2015-2016学年安徽师大附中高一上学期期中语文试卷

阅读下面文段,完成文后各题。

    ①包弟送走后,我下班回家,听不见狗叫声,看不见包弟向我作揖、跟着我进屋,我反而感到轻松,真有一种甩掉包袱的感觉。但是在我吞了两片眠尔通、上床许久还不能入睡的时候,我不由自主地想到了包弟,想来想去,我又觉得我不但不曾甩掉什么,反而背上了更加沉重包袱。在我眼前出现的不是摇头摆尾、连连作揖的小狗,而是躺在解剖桌上给割开肚皮的包弟。我再往下想,不仅是小狗包弟,连我自己也在受解剖。不能保护一条小狗,我感到羞耻;为了想保全自己,我把包弟送到解剖桌上,我瞧不起自己,我不能原谅自己!我就这样可耻地开始了十年浩劫中逆来顺受的苦难生活。一方面责备自己,另一方面又想保全自己,不要让一家人跟自己一起堕入地狱。我自己终于也变成了包弟 , 没有死在解剖桌上,倒是我的幸运……

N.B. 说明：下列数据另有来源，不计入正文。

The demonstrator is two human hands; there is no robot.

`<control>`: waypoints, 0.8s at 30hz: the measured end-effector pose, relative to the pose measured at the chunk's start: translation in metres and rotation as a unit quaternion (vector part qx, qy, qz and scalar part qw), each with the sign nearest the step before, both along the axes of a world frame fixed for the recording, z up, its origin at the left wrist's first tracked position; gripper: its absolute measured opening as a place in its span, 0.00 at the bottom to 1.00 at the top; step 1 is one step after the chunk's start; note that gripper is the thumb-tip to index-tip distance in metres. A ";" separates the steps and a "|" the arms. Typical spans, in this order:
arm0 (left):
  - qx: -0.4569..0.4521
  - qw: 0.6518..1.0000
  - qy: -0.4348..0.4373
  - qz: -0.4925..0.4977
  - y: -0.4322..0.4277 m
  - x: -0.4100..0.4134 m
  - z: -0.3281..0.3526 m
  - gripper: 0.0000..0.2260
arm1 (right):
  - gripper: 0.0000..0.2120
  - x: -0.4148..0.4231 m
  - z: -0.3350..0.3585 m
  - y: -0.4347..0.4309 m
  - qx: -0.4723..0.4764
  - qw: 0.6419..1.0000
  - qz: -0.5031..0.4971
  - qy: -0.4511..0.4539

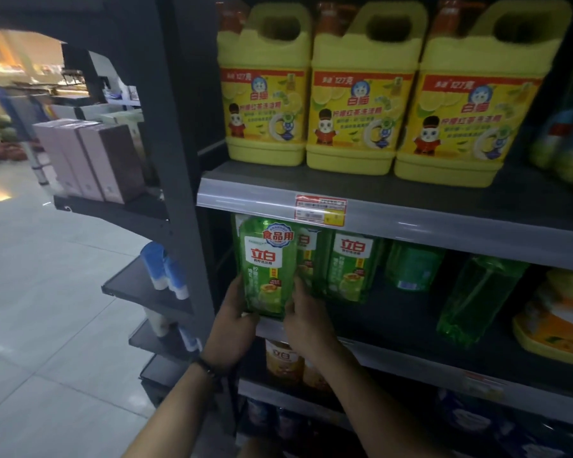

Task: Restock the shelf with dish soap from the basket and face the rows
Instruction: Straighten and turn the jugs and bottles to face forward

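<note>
Soap pouch (268, 269) front-left on middle shelf (397, 315); jugs (358, 94) above.

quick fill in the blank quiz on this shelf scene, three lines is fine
1. The left hand and right hand together hold a ____ dish soap pouch.
2. On the upper shelf, ____ yellow jugs stand in view.
3. The pouch is at the ____ end of its row, beside the dark upright.
Missing words: green; three; left.
</note>
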State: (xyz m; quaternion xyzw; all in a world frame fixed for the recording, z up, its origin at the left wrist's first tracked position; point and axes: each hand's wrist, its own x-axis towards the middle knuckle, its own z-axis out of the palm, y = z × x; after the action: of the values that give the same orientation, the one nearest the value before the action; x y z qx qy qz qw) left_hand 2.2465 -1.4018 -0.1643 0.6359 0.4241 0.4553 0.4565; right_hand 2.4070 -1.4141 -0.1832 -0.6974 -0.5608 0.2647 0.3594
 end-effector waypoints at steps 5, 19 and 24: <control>0.008 0.999 0.044 0.028 0.031 -0.012 -0.021 0.44 | 0.32 -0.022 0.002 0.017 -0.022 0.999 0.022 0.042; -0.023 0.993 0.094 0.069 0.009 -0.001 -0.013 0.42 | 0.40 -0.039 0.006 0.030 -0.049 0.995 0.056 0.068; -0.038 0.990 0.118 0.070 0.013 -0.004 -0.010 0.41 | 0.40 -0.043 0.016 0.027 -0.057 0.993 0.068 0.078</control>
State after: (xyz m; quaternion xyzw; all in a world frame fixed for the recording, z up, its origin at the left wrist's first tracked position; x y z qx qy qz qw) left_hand 2.2422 -1.3885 -0.1742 0.6361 0.5354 0.3916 0.3941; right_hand 2.3637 -1.3871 -0.1669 -0.6542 -0.5609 0.3736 0.3431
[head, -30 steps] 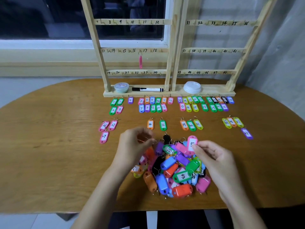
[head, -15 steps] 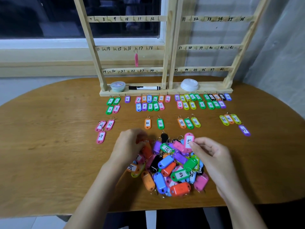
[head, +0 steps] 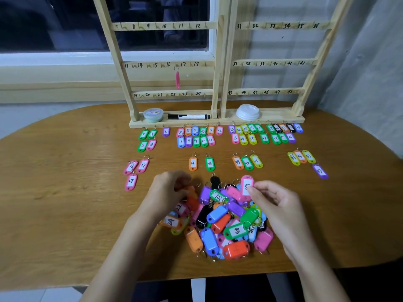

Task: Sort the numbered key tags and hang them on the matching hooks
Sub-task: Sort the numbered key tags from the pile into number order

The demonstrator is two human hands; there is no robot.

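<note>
A heap of coloured key tags (head: 226, 223) lies on the wooden table (head: 65, 192) in front of me. My right hand (head: 277, 205) pinches a pink tag marked 5 (head: 246, 185) at the heap's far right edge. My left hand (head: 168, 192) is curled over the heap's left side, its fingers on an orange tag (head: 192, 194). Sorted tags lie in numbered rows (head: 196, 136) ahead of the heap. Two wooden hook racks (head: 168, 64) stand at the back; one pink tag (head: 177, 79) hangs near hook 17.
On the rack base rest a small round tub (head: 153, 114), a black marker (head: 188, 116) and a white lid (head: 248, 111). A window is behind the left rack, a grey curtain at the right. Bare table stretches to the left and right of the heap.
My left hand has dropped from above the heap onto its left side. My right hand keeps the pink tag 5 at about the same place.
</note>
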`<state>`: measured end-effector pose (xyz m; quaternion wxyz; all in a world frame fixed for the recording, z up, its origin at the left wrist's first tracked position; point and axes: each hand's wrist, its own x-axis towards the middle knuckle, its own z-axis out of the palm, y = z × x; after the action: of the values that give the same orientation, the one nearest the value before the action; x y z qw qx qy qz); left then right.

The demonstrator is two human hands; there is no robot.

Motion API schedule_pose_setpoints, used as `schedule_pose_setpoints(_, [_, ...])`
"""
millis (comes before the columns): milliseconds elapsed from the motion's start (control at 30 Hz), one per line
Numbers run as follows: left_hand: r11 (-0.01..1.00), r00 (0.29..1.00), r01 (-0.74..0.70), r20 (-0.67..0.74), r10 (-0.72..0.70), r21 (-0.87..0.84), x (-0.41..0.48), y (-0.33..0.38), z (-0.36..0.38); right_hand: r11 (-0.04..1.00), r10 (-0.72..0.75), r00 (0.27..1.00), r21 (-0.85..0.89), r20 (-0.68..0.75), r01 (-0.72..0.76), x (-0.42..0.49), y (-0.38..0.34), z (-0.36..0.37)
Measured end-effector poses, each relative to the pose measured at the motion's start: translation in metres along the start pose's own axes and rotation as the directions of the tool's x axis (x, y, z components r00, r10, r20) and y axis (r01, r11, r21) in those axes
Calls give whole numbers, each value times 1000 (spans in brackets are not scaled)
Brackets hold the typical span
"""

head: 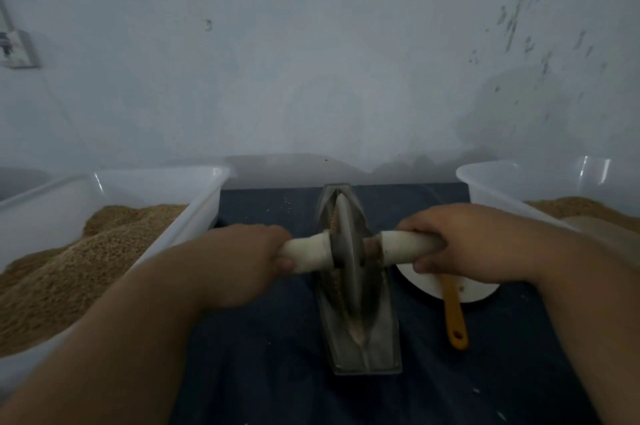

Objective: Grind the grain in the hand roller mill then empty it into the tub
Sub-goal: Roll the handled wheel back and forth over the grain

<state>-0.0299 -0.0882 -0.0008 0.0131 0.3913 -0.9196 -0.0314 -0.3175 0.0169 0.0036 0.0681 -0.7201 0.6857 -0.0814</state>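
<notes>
A metal boat-shaped trough [379, 338] lies lengthwise on the dark cloth in front of me, with some grain in its groove. A grey roller wheel [344, 251] stands upright in the groove on a pale axle. My left hand [249, 256] grips the left handle [306, 251] of the axle. My right hand [450, 237] grips the right handle [405, 246]. A white tub [204, 196] at the left holds a heap of tan grain [69, 268].
A second white tub [491, 189] with tan grain stands at the right. Beside the trough on the right lies a white plate [481, 291] with an orange-handled utensil [455, 317] across it. A pale wall rises close behind. A few stray grains dot the cloth.
</notes>
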Motion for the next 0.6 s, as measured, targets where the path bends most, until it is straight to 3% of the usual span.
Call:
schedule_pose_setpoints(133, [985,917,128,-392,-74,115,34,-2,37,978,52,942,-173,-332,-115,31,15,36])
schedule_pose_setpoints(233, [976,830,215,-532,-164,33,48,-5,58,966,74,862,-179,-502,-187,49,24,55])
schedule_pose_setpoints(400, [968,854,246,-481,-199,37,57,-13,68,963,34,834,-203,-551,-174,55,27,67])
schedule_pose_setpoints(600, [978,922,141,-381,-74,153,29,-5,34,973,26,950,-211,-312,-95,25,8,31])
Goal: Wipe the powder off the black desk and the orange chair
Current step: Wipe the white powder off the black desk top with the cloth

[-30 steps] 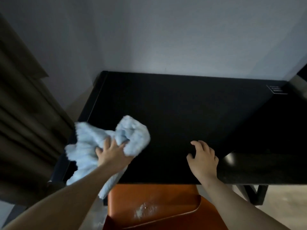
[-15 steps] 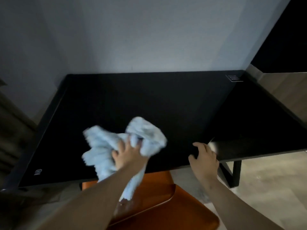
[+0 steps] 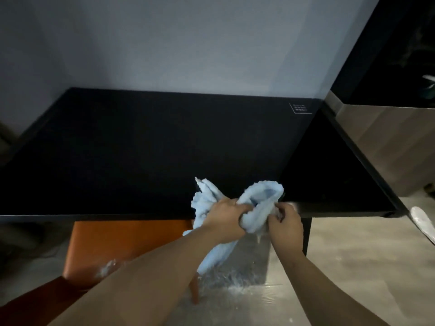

    ②整整十三年零五个月过去了。我仍然住在这所楼房里,每天清早我在院子里散步,脚下是一片衰草,竹篱笆换成了无缝的砖墙。隔壁房屋里增加了几户新主人,高高墙壁上多开了两扇窗,有时倒下一点垃圾。当初刚搭起的葡萄架给虫蛀后早已塌下来被扫掉了,连葡萄藤也被挖走了。右面角上却添了一个大化粪池,是从紧靠着的五层楼公寓里迁过来的。少掉了好几株花,多了几棵不开花的树。我想念过去同我一起散步的人,在绿草如茵的时节,她常常弯着身子,或者坐在地上拔除杂草,在午饭前后她有时逗着包弟玩……我好像做了一场大梦。满园的创伤使我的心仿佛又给放在油锅里熬煎。

    ③这样的熬煎是不会有终结的,除非我给自己过去十年的苦难生活作了总结,还清了心灵上的欠债。这绝不是容易的事。那么我今后的日子不会是好过的吧。但是那十年我也活过来了。

    ④即使在“说谎成风”的时期,人对自己也不会讲假话,何况在今天,我不怕大家嘲笑,我要说:我怀念包弟,我想向它表示歉意。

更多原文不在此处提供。